Maybe it’s because I spent two years working telephone tech support. Or maybe it’s because I solve problems professionally. Perhaps it’s because I have functioning brain.
Whatever the reason may be, I find that very little in life is more frustrating for me than a “tech support” person who will not deviate from the script.
And I get that 80% of most users’ problems, regardless of what they’re calling tech support about, can be solved with a rote series of maneuvers. But the reality is that by the time someone has picked up the phone and called tech support, she’s already to frustrated to be read to from a script…
Now press the menu button on your remote twice…
Now press the down arrow five times…
Now press the right arrow once….
Yes, these are the verbatim instructions I got when I called my cable company’s “tech support” line because we’re having a problem with how network programs display when delivered by our HD-DVR to our non-HD TV.
Treat me like a human being. Treat me like I’m smart enough to actually work the piece of equipment I’m calling about. A better version of this script would read…
OK, we need to change the Video Output settings on the DVR. Can you get to the settings menu for me? No? Alright, press the menu button on the remote twice.
Great, now, do you see a setting called Audio/Video output near the bottom of the list? Awesome. Use the arrow buttons to scroll down and highlight that for me.
Is it highlighted? Great, now use the right arrow button to open the menu.
One of these “scripts” treats me like a dumb piece of meat. The other involves me in solving the problem. The more involved I am in solving the problem the less pissed off I’m likely to be if it can’t be resolved on that call.
The thing that really bugs me about so-called tech support is just that: they don’t actually solve problems. And I think that’s mostly because no one teaches their children to solve problems any more.
See, systems are really pretty simple when you strip away the bells and whistles. There’s an A side and a B side and something that connects the two.

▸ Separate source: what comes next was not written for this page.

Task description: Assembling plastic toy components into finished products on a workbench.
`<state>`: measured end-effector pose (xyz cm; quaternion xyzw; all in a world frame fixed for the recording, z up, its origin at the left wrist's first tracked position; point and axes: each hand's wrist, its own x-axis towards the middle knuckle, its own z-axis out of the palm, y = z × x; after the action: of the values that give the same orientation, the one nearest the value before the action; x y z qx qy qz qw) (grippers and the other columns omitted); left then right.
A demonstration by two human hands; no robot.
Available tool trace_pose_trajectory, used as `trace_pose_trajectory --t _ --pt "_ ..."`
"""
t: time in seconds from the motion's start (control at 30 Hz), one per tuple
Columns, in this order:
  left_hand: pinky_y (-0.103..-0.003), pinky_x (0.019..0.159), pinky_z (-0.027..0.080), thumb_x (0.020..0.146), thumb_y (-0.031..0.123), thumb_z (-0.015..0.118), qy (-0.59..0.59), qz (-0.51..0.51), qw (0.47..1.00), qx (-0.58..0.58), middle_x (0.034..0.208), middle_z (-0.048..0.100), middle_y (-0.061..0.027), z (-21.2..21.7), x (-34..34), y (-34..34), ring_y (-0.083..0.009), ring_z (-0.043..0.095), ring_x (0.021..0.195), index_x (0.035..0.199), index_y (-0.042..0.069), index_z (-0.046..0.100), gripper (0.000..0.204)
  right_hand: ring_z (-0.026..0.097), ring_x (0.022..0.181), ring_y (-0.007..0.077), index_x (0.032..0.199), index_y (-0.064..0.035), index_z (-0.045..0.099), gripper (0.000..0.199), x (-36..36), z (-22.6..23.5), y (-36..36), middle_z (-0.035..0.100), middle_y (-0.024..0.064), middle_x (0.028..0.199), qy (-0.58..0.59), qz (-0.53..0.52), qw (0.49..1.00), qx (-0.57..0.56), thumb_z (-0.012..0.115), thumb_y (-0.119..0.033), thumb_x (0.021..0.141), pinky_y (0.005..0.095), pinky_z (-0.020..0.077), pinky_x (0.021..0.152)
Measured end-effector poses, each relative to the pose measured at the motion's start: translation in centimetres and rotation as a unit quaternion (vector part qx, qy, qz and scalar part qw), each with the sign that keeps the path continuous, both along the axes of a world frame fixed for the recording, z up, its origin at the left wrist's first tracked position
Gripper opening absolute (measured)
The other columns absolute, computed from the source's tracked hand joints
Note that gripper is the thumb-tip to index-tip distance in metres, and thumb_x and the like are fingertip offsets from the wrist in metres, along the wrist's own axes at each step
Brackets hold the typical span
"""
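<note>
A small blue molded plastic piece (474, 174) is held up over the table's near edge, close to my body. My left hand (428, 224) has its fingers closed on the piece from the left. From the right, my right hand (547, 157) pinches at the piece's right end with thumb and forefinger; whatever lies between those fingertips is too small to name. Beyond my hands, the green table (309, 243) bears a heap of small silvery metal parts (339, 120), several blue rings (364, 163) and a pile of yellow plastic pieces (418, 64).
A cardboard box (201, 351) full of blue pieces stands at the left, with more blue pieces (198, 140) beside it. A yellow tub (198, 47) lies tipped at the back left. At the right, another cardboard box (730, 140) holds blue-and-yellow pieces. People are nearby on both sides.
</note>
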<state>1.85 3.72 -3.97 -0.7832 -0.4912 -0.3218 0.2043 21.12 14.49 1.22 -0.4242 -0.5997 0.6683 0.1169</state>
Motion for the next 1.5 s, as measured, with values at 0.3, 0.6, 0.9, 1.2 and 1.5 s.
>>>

Basic problem solving tells us that you cut the problem in half. If you can remove the A side and replicate the problem then the thing that’s broken is (most likely) in the B side. If it doesn’t replicate chances are that the problem is on the A side. Very rarely your problem is in the connector.
Yet, most service providers automatically assume that 1) the problem is on your side, and 2) you did something to fuck it up.
There’s no possible way that the reason your cable modem only works 3 days out of 15 is because the wires are strung on telephone poles and subject to the elements and the machinations of squirrels who haven’t heard of pedicures. No, the problem must be in your computer.
I know I’m ranting, and to no purpose. Everyone knows that telephone tech support sucks. And everyone knows that outsourced call centers suck the most (yes, it’s the language barrier which makes the “techs” even more dependent upon the scripts; and I get that their English is better than my Hindi or Farsi or Bangla but even if I spoke another language fluently I wouldn’t dream of doing tech support in that language).
Still…why make life any harder than it is? Enough bad tech support and I’ll take my $103.76 (including taxes and federal licensing fees) to another company whose support is likely just as shitty but with whom I haven’t interacted as much yet.
On a slightly more pleasant note: someone somewhere in my neighborhood is playing a saxophone…and rather well. It’s quite pleasant.
There used to be a boy that lived across the road from us who was learning the trumpet. He played Nessun Dorma to practise, only he always got the last note of the progression wrong. I miss him.